Your task
The reply should repeat all of the data word for word, with no pictures.

===== Data

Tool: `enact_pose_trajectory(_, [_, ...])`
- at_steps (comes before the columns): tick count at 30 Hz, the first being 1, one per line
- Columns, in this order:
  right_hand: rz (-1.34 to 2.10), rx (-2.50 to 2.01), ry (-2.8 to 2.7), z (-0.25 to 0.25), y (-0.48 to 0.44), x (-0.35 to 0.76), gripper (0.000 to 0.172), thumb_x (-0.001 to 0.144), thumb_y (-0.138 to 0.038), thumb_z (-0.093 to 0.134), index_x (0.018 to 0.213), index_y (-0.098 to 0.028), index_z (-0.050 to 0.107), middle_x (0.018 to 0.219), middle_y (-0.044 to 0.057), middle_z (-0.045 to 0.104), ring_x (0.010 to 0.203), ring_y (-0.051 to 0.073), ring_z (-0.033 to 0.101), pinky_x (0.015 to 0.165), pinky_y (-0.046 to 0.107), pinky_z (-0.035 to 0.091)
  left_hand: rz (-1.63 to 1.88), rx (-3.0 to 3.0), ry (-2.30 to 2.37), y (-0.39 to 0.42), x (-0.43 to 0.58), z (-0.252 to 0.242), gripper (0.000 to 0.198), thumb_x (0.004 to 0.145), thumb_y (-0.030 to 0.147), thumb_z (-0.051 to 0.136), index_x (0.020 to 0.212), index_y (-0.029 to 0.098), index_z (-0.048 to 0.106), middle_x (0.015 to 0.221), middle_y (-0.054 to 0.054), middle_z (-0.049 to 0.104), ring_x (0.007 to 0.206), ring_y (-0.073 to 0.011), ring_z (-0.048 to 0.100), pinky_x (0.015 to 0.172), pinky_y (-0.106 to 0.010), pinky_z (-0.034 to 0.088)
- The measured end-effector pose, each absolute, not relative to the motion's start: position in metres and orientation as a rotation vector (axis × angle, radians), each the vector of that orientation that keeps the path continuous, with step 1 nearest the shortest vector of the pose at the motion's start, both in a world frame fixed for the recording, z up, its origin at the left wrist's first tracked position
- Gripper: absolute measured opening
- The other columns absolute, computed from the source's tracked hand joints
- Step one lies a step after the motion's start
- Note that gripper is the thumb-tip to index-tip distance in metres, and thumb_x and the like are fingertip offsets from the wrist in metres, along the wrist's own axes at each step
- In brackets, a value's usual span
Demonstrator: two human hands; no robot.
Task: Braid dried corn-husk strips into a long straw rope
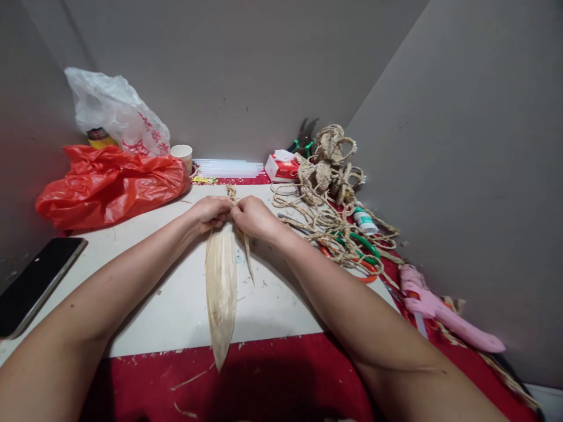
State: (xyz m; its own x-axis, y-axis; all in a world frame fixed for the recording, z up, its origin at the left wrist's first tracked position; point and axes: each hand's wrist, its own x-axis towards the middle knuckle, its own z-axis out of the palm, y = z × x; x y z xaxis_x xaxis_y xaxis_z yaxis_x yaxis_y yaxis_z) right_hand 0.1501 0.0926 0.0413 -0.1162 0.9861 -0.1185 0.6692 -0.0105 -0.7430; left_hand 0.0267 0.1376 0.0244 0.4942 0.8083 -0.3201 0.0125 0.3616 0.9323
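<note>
A long, pale dried leaf (222, 281) hangs toward me over the white board, its pointed tip past the near edge. At its upper end my left hand (212, 212) is closed in a pinch. My right hand (253, 217) is closed right beside it, the fingertips of both meeting. A narrow dried strip (247, 252) trails below the right hand. Just beyond the fingers a short piece of braided, straw-coloured cord (231, 191) sticks out. How the leaf joins the cord is hidden by the fingers.
The white board (176, 310) lies on red cloth (264, 381). To the right are tangled twine (328, 176), orange-handled scissors (367, 272), green-handled cutters (304, 143) and a pink glue gun (448, 310). Leftward sit a phone (39, 281), a red plastic bag (114, 187) and a paper cup (182, 153). Glue sticks (229, 169) lie behind.
</note>
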Motion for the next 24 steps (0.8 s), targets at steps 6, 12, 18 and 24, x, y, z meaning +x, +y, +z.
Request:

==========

Task solution
Tool: `enact_pose_trajectory(_, [_, ...])`
- at_steps (comes before the columns): tick count at 30 Hz, the first being 1, one per line
- Columns, in this order:
  right_hand: rz (-1.34 to 2.10), rx (-2.50 to 2.01), ry (-2.8 to 2.7), z (-0.25 to 0.25), y (-0.48 to 0.44), x (-0.35 to 0.76), gripper (0.000 to 0.172), thumb_x (-0.001 to 0.144), thumb_y (-0.138 to 0.038), thumb_z (-0.093 to 0.134), index_x (0.018 to 0.213), index_y (-0.098 to 0.028), index_z (-0.050 to 0.107), middle_x (0.018 to 0.219), middle_y (-0.044 to 0.057), middle_z (-0.045 to 0.104), ring_x (0.010 to 0.203), ring_y (-0.051 to 0.073), ring_z (-0.033 to 0.101), pinky_x (0.015 to 0.165), pinky_y (-0.046 to 0.107), pinky_z (-0.035 to 0.091)
  left_hand: rz (-1.63 to 1.88), rx (-3.0 to 3.0), ry (-2.30 to 2.37), y (-0.39 to 0.42), x (-0.43 to 0.58), z (-0.252 to 0.242), gripper (0.000 to 0.198), thumb_x (0.004 to 0.145), thumb_y (-0.030 to 0.147), thumb_z (-0.051 to 0.136), index_x (0.020 to 0.212), index_y (-0.029 to 0.098), index_z (-0.048 to 0.106), middle_x (0.015 to 0.221), middle_y (-0.054 to 0.054), middle_z (-0.049 to 0.104), ring_x (0.007 to 0.206), ring_y (-0.073 to 0.011), ring_z (-0.048 to 0.100), pinky_x (0.015 to 0.172), pinky_y (-0.106 to 0.010), pinky_z (-0.034 to 0.088)
- The measured end-effector pose, each absolute, not relative to the motion's start: position in metres and orientation as a rotation vector (axis × angle, radians), each the vector of that orientation that keeps the path continuous, with step 1 nearest the shortest vector of the pose at the motion's start, both in a world frame fixed for the recording, z up, its origin at the left wrist's first tracked position
- Gripper: absolute measured opening
- The other columns absolute, computed from the source's tracked hand joints
- Step one lies a step after the motion's start
- Note that gripper is the thumb-tip to index-tip distance in metres, and thumb_x and the like are fingertip offsets from the wrist in metres, along the wrist's own axes at each step
- In brackets, a value's usual span
Demonstrator: two human hands; no robot.
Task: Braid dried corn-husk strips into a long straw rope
State: (xyz m; its own x-axis, y-axis; all in a world frame fixed for the recording, z up, its origin at the left wrist's first tracked position; point and axes: each hand's wrist, its own x-axis towards the middle knuckle, its own z-axis out of the palm, y = z × x; x y z xaxis_x xaxis_y xaxis_z yaxis_x yaxis_y yaxis_z) right_hand 0.1501 0.0926 0.0413 -0.1162 0.9861 -0.1185 0.6692 -0.0105 -0.7430; left_hand 0.0267 0.1376 0.0244 0.4942 0.8083 -0.3201 0.0125 0.3616 0.9323
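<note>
A long, pale dried leaf (222, 281) hangs toward me over the white board, its pointed tip past the near edge. At its upper end my left hand (212, 212) is closed in a pinch. My right hand (253, 217) is closed right beside it, the fingertips of both meeting. A narrow dried strip (247, 252) trails below the right hand. Just beyond the fingers a short piece of braided, straw-coloured cord (231, 191) sticks out. How the leaf joins the cord is hidden by the fingers.
The white board (176, 310) lies on red cloth (264, 381). To the right are tangled twine (328, 176), orange-handled scissors (367, 272), green-handled cutters (304, 143) and a pink glue gun (448, 310). Leftward sit a phone (39, 281), a red plastic bag (114, 187) and a paper cup (182, 153). Glue sticks (229, 169) lie behind.
</note>
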Motion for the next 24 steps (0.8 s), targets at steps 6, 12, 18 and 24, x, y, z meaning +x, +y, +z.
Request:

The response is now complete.